À 17 ans, Jennifer n’avait pas d’antécédents médicaux notables lorsqu’elle est partie travailler pour la première fois comme monitrice. Trois jours après son départ, ses parents m’ont appelé, paniqués. Jennifer se plaignait de symptômes grippaux, d’un mal de tête atroce avec des douleurs musculaires intenses dans tout le corps, une fatigue écrasante et une fièvre de 38,8 °C. Elle n’avait pas remarqué de morsure de tique et n’avait pas songé à rechercher une éruption cutanée, mais elle travaillait dans une zone boisée.

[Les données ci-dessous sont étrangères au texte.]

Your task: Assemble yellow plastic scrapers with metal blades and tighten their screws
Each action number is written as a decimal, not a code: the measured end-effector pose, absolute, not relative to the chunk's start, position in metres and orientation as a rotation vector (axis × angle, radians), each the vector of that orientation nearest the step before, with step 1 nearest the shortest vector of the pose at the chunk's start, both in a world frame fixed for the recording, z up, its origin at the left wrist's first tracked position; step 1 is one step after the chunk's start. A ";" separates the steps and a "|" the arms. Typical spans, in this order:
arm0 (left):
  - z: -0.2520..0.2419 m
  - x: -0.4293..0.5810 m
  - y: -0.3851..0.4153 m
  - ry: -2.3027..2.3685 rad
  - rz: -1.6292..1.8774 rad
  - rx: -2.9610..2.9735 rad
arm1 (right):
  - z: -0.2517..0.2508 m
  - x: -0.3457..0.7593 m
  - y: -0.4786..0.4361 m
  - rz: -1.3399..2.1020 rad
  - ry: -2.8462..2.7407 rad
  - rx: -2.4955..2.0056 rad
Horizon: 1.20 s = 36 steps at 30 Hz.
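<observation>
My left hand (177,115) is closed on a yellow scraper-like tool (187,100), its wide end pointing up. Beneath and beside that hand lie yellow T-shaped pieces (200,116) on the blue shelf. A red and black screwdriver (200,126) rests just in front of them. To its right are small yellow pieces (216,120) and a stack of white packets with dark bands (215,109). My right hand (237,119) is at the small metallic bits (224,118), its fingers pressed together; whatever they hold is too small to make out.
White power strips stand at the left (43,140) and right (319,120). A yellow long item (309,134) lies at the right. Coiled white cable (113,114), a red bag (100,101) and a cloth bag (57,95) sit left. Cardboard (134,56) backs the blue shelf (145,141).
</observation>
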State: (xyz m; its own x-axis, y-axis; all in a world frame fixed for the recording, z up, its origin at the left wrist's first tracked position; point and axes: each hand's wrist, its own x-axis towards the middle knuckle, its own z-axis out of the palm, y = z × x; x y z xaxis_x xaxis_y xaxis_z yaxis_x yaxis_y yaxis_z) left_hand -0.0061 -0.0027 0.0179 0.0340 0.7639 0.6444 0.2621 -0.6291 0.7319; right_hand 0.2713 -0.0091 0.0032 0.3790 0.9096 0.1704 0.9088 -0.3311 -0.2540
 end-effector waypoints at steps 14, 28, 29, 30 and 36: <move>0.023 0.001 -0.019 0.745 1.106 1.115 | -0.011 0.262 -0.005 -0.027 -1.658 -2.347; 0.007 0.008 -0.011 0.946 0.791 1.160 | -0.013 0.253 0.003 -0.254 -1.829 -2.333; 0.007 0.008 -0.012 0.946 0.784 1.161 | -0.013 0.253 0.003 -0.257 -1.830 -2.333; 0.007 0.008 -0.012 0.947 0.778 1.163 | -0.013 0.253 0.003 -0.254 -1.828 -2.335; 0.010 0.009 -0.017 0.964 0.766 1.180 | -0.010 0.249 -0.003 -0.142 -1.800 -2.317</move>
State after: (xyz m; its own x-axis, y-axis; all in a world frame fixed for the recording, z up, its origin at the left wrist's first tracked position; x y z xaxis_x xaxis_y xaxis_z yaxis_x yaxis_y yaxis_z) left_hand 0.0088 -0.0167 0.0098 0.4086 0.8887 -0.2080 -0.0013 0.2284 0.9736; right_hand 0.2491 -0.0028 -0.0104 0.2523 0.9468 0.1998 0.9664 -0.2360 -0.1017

Je leur ai conseillé d’amener Jennifer aux urgences locales et de leur demander de pratiquer une numération plaquettaire et une NFS pour voir si son taux de globules blancs était bas. Un bilan hépatique permettrait aussi de savoir si ses enzymes hépatiques étaient élevées. Je leur ai recommandé de demander également le dépistage de maladies transmises par les tiques : maladie de Lyme et babésioses, tout en les avertissant que ces examens pourraient s’avérer négatifs car elle n’en était qu’au tout début de sa maladie et n’avait pas eu le temps de fabriquer des anticorps. En effet, l’organisme a besoin d’un peu de temps pour fabriquer ses anticorps. Les symptômes de Jennifer étaient apparus trois jours seulement après son arrivée dans une zone boisée, ce qui est insuffisant pour développer des anticorps.

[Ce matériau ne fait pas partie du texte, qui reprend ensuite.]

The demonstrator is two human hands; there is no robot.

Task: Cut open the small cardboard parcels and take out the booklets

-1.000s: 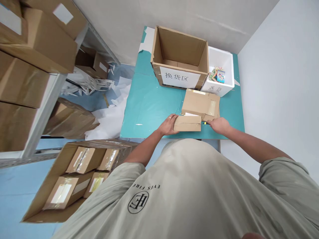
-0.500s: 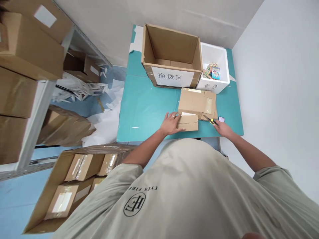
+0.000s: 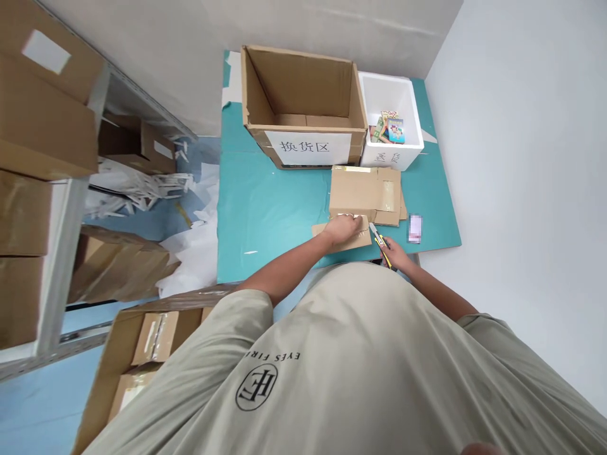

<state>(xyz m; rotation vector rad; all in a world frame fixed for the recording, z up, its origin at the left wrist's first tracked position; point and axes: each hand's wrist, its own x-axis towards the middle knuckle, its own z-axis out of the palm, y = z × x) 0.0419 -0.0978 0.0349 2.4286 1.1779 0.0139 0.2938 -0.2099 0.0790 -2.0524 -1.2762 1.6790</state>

Étant donné son séjour en zone boisée, ses sévères maux de tête, ses douleurs importantes aux muscles et aux articulations et sa fièvre élevée (symptômes grippaux rares en été), je soupçonnais fortement une maladie transmise par les tiques, de type ehrlichiose. Je leur ai conseillé de lui donner de la doxycycline si l’un des résultats de laboratoire était évocateur, même si aucune autre cause immédiate n’était décelée. Comme la fièvre pourprée des montagnes Rocheuses, l’ehrlichiose peut être dangereuse chez certaines personnes si elle n’est pas traitée de bonne heure.
Ses parents m’ont téléphoné le lendemain. Ils étaient très étonnés car les examens de laboratoire avaient révélé tout ce que j’avais annoncé. Le médecin des urgences a été impressionné par le faible taux de globules blancs (2900/µL, alors que la norme se situe entre 4000 et 10 000/µL), de plaquettes (113 000, N = 145 000 au moins), et par les résultats du bilan hépatique (ASAT = 62, ALAT = 76, N<40). Jennifer avait bel et bien une ehrlichiose. Conformément à ma suggestion, le médecin des urgences l’a mise sous doxycycline. En l’espace de 24 heures, sa fièvre était tombée et elle se sentait beaucoup mieux.
Jennifer est restée en bonne santé, sans trace d’autre maladie chronique transmise par les tiques. Lorsqu’elles sont traitées de bonne heure, l’ehrlichiose et la maladie de Lyme se guérissent.